### Data block

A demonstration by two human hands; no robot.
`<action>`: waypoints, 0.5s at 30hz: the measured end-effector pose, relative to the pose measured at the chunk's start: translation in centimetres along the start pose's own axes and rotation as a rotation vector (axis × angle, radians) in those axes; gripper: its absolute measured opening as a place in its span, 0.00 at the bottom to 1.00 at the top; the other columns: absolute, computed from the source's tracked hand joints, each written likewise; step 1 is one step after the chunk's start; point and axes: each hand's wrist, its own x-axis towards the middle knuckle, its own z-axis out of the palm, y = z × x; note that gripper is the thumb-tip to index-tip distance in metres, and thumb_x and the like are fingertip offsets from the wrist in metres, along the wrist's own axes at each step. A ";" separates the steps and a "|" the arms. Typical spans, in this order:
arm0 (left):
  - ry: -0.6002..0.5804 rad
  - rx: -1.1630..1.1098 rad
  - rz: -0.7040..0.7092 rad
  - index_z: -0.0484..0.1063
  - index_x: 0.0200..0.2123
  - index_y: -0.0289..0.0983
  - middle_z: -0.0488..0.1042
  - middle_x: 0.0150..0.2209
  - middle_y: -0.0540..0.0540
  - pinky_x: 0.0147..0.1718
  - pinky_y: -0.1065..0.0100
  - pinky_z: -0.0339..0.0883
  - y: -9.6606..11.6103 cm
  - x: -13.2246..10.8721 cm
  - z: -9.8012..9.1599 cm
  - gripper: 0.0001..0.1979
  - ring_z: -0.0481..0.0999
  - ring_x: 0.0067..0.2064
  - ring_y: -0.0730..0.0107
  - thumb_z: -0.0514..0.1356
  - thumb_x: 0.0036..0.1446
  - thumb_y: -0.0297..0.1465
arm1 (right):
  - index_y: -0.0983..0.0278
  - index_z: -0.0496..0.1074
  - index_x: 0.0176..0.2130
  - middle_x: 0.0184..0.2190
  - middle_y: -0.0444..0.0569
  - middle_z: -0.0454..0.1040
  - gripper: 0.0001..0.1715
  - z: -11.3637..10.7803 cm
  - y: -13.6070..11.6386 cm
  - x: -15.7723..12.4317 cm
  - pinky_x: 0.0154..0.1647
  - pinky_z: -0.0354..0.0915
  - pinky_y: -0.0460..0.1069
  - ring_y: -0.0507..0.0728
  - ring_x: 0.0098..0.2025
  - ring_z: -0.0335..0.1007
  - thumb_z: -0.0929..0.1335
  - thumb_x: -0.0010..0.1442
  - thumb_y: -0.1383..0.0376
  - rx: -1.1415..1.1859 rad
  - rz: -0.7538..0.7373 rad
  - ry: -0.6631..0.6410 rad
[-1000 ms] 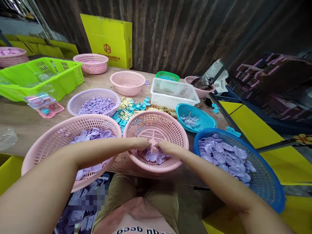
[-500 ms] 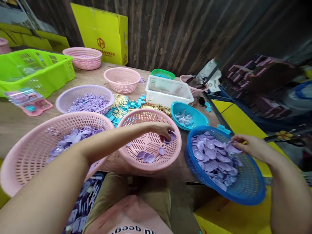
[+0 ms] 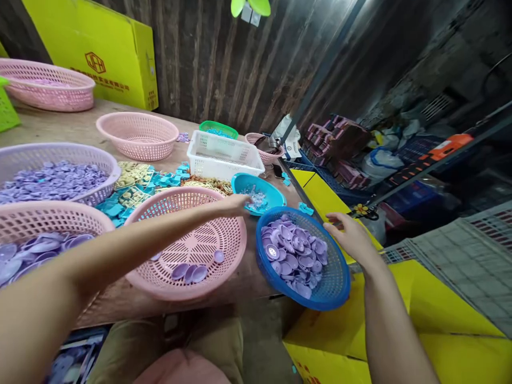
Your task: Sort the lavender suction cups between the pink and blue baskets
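My left hand [image 3: 237, 206] reaches over the far right rim of the pink basket [image 3: 236, 261], close to the teal bowl [image 3: 276, 200]. Its back faces me and its fingers are mostly hidden, so I cannot see whether anything is in them. Above the right rim of the blue basket [image 3: 340, 280] hovers my right hand [image 3: 347, 234], fingers apart and holding nothing. Purple oval, spoon-like plastic pieces [image 3: 298, 256] are heaped in the blue basket. A few similar purple pieces [image 3: 190, 273] lie on the pink basket's floor.
Another pink basket [image 3: 60, 213] with purple pieces stands at left, before a lilac basket [image 3: 114, 176] of small purple parts. A white crate [image 3: 224, 169] and an unfilled pink basket [image 3: 138, 120] stand farther back. Open yellow cartons [image 3: 448, 304] are at lower right.
The view has swung right. My left hand has moved from inside the pink basket toward the blue one. My right hand has let go of a purple piece and lifted off the heap.
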 end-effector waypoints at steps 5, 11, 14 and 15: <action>-0.325 0.264 -0.248 0.64 0.52 0.27 0.64 0.52 0.27 0.45 0.58 0.64 -9.6 -7.3 2.6 0.30 0.70 0.48 0.47 0.63 0.42 0.28 | 0.64 0.67 0.43 0.43 0.52 0.70 0.14 5.4 -9.2 -2.3 0.44 0.64 0.51 0.56 0.44 0.67 0.62 0.55 0.67 0.216 -0.289 -0.264; -0.375 0.315 -0.127 0.57 0.57 0.25 0.62 0.54 0.26 0.49 0.62 0.61 -13.1 -10.5 7.6 0.38 0.66 0.53 0.50 0.60 0.38 0.23 | 0.67 0.62 0.52 0.49 0.61 0.66 0.30 13.7 -20.7 -4.3 0.37 0.66 0.53 0.62 0.42 0.69 0.69 0.50 0.65 -0.160 -0.774 -0.914; -0.296 0.199 -0.075 0.71 0.44 0.31 0.74 0.43 0.37 0.43 0.64 0.64 -13.3 -9.7 8.3 0.24 0.72 0.44 0.57 0.57 0.39 0.19 | 0.70 0.63 0.52 0.45 0.61 0.70 0.32 16.5 -22.7 -3.9 0.35 0.66 0.51 0.62 0.41 0.70 0.70 0.48 0.67 -0.324 -0.874 -1.063; -0.267 0.153 -0.079 0.73 0.38 0.33 0.76 0.38 0.42 0.41 0.65 0.65 -13.4 -9.3 8.3 0.19 0.73 0.40 0.60 0.56 0.39 0.19 | 0.70 0.65 0.51 0.44 0.59 0.72 0.29 17.1 -23.0 -3.7 0.36 0.65 0.49 0.61 0.41 0.70 0.70 0.48 0.69 -0.343 -0.900 -1.076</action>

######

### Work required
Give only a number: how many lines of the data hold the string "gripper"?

### Solution for this problem
3